Kita masih di sini: di sebuah taman kampus ketika mendung baru memulai perjamuan agung, memeluk bumi sepenuh kasih. Orang-orang bersiap melindungi diri, meskipun air selalu saja mampu mengambil hati. Begitulah orkestra petang ini, dilukis dalam kesederhanaan yang memukau.
Kita masih di sini: bersama perut yang mulai mengeja permintaan demi melanjutkan kehidupan. Tak ada salahnya kita melangitkan sekuntum doa dalam senandung, bersama mendung yang semakin memekatkan ruang dan cerita yang sekian lama senyap.
Semoga, perempuan-perempuan muda itu, para bidadari itu, malam ini berkenan menghadirkan-kembali harum samudra untuk pesta kecil kita bersama malam yang begitu dingin dan hening.
Kita hidup di sini, di tengah lalu-lalang orang-orang terhormat yang selalu berpikir dalam gugusan logika, meskipun tak semua berkenan berbagi bahagia untuk kita.
Setidaknya, perempuan-perempuan muda itu, mau membasahi logika mereka dengan senyum kecil yang memberi kita harapan sederhana di tengah semesta.
Untuk merekalah, kita mesti berdoa, ketika tak banyak manusia memahami makna welas asih di atas muka bumi ini.
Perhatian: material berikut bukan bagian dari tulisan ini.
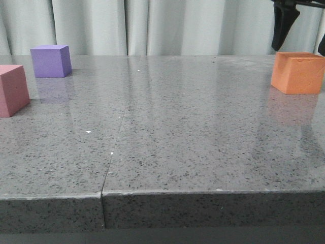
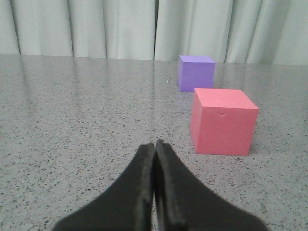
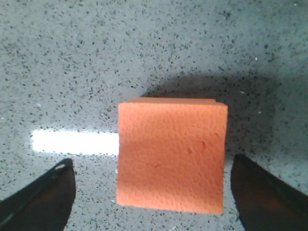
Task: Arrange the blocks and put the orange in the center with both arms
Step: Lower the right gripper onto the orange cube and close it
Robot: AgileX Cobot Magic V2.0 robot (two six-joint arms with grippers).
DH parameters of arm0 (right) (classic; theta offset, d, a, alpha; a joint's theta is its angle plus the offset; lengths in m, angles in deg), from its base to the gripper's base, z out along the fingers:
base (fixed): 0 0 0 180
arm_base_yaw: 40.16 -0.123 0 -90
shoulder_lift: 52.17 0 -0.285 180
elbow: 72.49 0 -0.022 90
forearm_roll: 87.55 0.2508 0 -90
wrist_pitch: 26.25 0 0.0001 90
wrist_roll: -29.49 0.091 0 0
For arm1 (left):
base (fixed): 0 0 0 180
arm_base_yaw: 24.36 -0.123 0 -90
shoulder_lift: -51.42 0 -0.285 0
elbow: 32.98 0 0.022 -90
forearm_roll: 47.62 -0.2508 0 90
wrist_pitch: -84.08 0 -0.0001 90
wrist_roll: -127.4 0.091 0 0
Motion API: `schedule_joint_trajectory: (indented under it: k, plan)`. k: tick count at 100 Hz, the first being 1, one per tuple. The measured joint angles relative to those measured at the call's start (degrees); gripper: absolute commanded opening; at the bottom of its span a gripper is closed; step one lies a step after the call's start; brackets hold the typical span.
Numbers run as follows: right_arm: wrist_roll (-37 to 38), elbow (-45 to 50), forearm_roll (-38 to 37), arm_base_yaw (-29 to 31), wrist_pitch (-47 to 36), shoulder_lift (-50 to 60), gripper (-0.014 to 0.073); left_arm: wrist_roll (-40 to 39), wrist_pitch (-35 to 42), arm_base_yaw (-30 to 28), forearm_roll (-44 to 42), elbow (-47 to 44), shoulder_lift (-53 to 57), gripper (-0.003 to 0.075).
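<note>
A: Right wrist view has the right gripper spread wide above the orange cube, 1 finger on each side, neither touching. A tilted descent could dent or shove it.

B: Orange sits at 2 o'clock, close to the table edge. The left gripper is pressed together, empty. Pink cube and purple cube wait around 10 o'clock; the centre lies open.
</note>
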Motion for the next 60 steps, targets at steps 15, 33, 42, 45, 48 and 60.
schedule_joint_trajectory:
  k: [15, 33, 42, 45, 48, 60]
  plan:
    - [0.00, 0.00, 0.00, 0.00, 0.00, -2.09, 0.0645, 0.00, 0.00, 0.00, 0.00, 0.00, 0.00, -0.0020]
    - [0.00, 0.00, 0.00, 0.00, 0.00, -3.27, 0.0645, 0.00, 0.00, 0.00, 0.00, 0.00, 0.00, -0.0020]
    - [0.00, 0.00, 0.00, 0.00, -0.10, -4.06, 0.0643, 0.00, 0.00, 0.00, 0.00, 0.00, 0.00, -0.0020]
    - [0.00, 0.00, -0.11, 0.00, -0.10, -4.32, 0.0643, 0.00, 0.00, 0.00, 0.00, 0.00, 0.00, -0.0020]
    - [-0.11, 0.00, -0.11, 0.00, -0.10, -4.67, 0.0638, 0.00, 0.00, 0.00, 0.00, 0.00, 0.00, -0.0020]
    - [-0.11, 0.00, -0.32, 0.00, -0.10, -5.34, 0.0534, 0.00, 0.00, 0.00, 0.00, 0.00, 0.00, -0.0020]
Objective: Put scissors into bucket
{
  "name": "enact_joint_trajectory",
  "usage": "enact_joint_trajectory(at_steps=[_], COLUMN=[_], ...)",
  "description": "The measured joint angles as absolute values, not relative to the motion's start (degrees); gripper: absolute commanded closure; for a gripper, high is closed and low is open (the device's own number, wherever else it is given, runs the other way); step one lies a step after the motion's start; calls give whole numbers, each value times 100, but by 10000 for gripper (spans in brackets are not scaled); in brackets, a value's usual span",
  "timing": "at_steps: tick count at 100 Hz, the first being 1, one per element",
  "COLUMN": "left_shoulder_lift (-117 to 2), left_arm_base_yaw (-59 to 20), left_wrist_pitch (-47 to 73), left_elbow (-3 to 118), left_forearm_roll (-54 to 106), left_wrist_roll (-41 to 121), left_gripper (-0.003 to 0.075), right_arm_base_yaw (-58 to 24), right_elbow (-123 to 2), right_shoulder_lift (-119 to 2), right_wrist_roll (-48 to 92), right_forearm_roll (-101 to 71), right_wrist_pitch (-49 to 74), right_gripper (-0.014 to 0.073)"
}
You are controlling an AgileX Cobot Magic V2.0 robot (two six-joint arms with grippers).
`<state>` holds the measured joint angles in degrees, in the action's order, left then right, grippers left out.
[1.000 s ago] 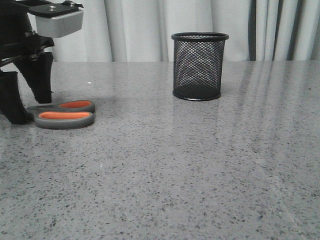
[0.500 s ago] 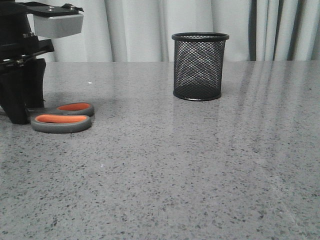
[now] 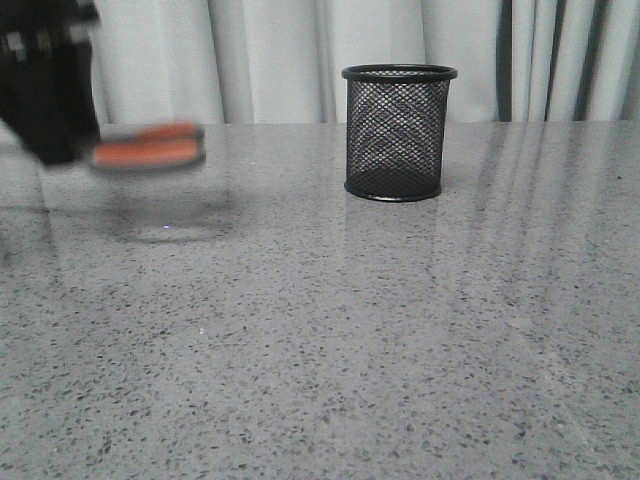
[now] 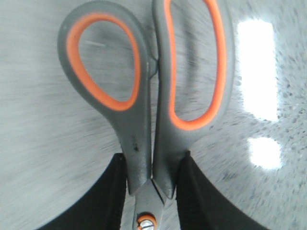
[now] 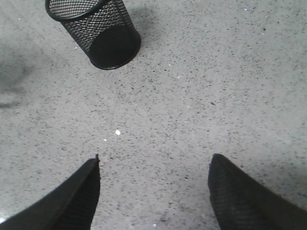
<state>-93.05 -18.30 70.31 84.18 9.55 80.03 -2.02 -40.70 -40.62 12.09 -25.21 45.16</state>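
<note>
The jaws of the left gripper (image 4: 151,191) are clenched on the scissors (image 4: 153,96), pinching the shanks just above the pivot screw, one black finger on each side; in the left wrist view both orange-lined loops stick out beyond the fingers, and the streaked tabletop (image 4: 43,143) lies behind them.

In the front view the left gripper (image 3: 45,90) is a dark blur at the far left, and the scissors (image 3: 148,147) hang level in the air, clear of the tabletop (image 3: 350,330), with a faint shadow below. The bucket (image 3: 399,132) stands upright, well apart to the right, nothing visible inside it.

In the right wrist view the jaws of the right gripper (image 5: 153,191) are released and spread wide over bare tabletop (image 5: 192,96), holding nothing; the bucket (image 5: 96,31) sits near, apart from them.

So the pick-up looks done. What remains, by my reading, is carrying the scissors across above the rim, tipping the blades downward, and letting go inside.
</note>
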Motion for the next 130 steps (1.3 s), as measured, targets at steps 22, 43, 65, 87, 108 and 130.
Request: enact_joint_trajectory(at_steps=[22, 43, 65, 87, 108, 130], left_shoulder_lift=[-8340, -7899, -7864, -7864, -7864, -7864], left_arm_base_yaw=[-2110, -3026, -4253, -5017, -5232, -5241], left_wrist_pitch=[7105, 7214, 7239, 6913, 6687, 6506], left_elbow=[9027, 9426, 9696, 9790, 9790, 9790], left_forearm_roll=[957, 732, 276, 95, 0, -31], left_wrist_roll=[7606, 6904, 6329, 6001, 5793, 5752], left_gripper=[725, 725, 725, 725, 725, 725], right_arm_base_yaw=[-202, -202, -202, -202, -202, -202], right_elbow=[-4070, -4070, -4226, -4938, -5421, -5548], right_shoulder_lift=[-4062, -4062, -4240, -4892, -5475, -5796], right_wrist_roll=[2258, 3878, 4749, 4824, 4838, 4846], right_forearm_roll=[-4397, -7010, -8325, -8417, -8417, -8420], right_wrist_pitch=[4516, 4529, 4581, 5245, 5819, 6111], right_gripper=[157, 157, 157, 157, 157, 157])
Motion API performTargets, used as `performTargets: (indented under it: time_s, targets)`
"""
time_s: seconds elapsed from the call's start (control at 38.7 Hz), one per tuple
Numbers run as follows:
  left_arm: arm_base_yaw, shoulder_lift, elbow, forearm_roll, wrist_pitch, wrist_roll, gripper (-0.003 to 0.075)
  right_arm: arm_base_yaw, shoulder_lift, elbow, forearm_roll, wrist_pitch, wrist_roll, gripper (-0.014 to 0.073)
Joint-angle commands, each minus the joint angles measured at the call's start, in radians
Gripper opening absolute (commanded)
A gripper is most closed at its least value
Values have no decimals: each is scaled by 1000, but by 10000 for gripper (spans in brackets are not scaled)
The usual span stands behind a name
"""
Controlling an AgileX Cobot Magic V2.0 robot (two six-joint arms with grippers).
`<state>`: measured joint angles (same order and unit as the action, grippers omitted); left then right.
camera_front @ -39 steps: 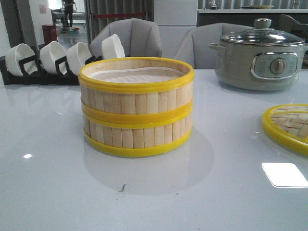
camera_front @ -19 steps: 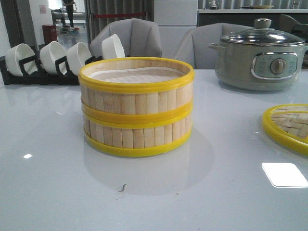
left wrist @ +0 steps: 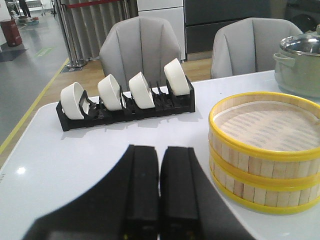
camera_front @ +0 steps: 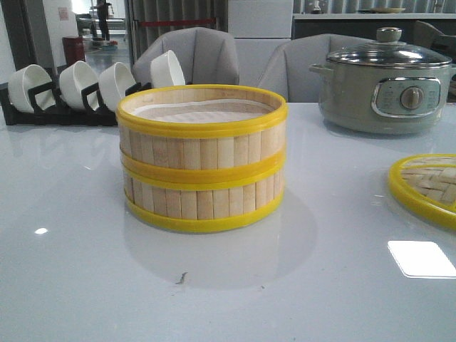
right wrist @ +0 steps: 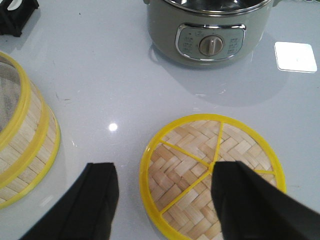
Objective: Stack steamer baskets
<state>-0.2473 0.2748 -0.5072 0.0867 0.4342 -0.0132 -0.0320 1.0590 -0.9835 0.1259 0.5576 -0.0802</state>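
Front view — stacked steamer baskets (camera_front: 202,158), mid-table

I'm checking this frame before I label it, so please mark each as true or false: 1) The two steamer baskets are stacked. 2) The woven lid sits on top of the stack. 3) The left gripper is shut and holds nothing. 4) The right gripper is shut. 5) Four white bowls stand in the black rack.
1) True: the upper steamer basket sits on the lower steamer basket.
2) False: the woven lid lies flat on the table, apart from the stack, whose top is open.
3) True: the left gripper has its fingers together, empty.
4) False: the right gripper is open, over the lid.
5) True: four white bowls stand in the black rack.
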Motion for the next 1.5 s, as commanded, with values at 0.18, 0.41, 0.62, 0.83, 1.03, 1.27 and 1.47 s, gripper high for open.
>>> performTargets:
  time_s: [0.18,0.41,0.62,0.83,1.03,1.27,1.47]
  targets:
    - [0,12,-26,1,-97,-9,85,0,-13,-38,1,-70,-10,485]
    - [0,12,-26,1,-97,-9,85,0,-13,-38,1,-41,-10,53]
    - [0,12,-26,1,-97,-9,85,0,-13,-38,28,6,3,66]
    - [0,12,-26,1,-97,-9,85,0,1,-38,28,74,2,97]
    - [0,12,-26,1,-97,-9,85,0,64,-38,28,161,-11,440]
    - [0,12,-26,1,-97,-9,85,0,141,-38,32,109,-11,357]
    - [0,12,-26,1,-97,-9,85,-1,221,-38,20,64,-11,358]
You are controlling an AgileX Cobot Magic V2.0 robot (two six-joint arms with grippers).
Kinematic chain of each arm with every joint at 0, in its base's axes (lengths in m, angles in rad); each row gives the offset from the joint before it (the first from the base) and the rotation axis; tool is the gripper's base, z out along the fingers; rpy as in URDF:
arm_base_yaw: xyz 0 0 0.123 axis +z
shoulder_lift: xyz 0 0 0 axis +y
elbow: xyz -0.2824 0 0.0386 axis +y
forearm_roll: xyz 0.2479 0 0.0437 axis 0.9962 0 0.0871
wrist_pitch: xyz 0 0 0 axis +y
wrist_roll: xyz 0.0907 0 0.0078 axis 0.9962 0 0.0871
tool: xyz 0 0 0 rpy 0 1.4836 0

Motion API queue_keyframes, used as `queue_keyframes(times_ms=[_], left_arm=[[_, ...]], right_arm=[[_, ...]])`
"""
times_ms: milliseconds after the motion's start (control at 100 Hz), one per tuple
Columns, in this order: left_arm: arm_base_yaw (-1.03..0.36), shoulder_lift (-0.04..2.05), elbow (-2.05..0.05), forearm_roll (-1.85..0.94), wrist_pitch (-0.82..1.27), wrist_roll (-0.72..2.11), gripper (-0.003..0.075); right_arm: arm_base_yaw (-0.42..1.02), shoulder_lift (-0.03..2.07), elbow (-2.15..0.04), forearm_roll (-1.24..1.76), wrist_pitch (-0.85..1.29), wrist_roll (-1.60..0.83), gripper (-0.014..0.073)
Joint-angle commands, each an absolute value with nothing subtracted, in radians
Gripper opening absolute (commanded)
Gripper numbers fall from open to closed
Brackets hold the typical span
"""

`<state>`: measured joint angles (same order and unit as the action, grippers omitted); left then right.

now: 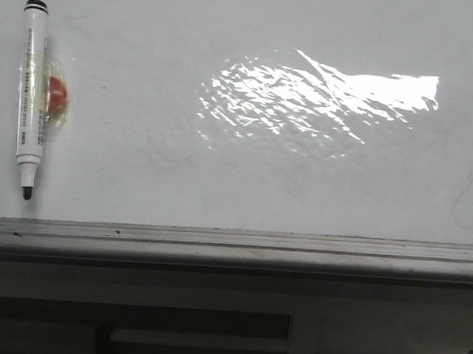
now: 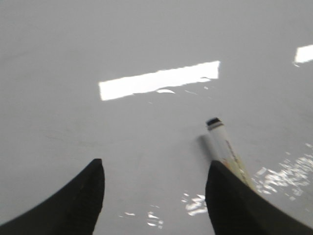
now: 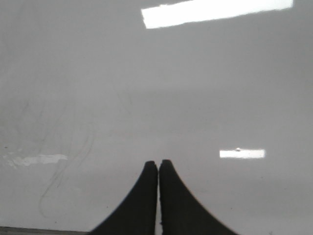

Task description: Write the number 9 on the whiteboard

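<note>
Nothing is drawn on the whiteboard (image 1: pixel 244 177) yet, so with your left gripper (image 2: pixel 154 188) spread and the marker (image 2: pixel 226 149) just beside its one finger, centre on the barrel and pinch it, while your right gripper (image 3: pixel 158 169) sits pressed together, empty.

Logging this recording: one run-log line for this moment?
whiteboard: no 9 yet | marker: on board, uncapped | left gripper: open, empty | right gripper: shut, empty

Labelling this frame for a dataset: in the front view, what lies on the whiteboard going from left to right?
Marker with its tip pointing down → red round holder just behind and beside it → bare whiteboard → bright glare patch.
</note>
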<state>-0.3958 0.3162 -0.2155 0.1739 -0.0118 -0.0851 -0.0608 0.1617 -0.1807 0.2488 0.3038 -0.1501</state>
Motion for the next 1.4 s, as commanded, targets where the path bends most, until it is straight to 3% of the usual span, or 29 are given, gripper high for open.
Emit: queue_keyframes(times_ms=[0,230,560,1030,1200,1280,1390], left_arm=[[-0.483,0.388,-0.251,0.175,-0.084,-0.093,0.0420],[-0.653,0.567,-0.251,-0.031,-0.169,-0.095,0.0420],[-0.678,0.772,-0.251,-0.102,-0.222,-0.171,0.0420],[-0.746,1.020,-0.251,-0.132,-0.525,-0.171,0.0419],[-0.746,1.089,-0.251,-0.169,-0.546,-0.171,0.0417],[-0.746,1.108,-0.251,-0.189,-0.547,-0.171,0.0379],[-0.746,1.114,-0.251,-0.191,-0.542,-0.171,0.0233]], right_arm=[[-0.060,0.180,-0.205,0.259,0.214,-0.156,-0.0041],[-0.060,0.180,-0.205,0.259,0.197,-0.156,-0.0041],[-0.060,0.180,-0.205,0.259,0.201,-0.156,-0.0041],[-0.060,0.180,-0.205,0.259,0.220,-0.156,-0.0041],[-0.060,0.180,-0.205,0.298,0.222,-0.156,-0.0041],[-0.060,0.180,-0.205,0.342,0.202,-0.156,-0.0041],[-0.057,0.180,-0.205,0.363,0.154,-0.156,-0.0041]])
Untuk merekalah, kebahagiaan kita hantarkan ketika malam basah membutuhkan banyak cerita yang memupuk cinta dan perjuangan.
Kampus FIB UNEJ, 14 Januari 2022
* Puisi ini saya persembahkan kepada komunitas mahasiswa perempuan yang memberikan makan kepada kucing-kucing di kampus Universitas Jember (UNEJ).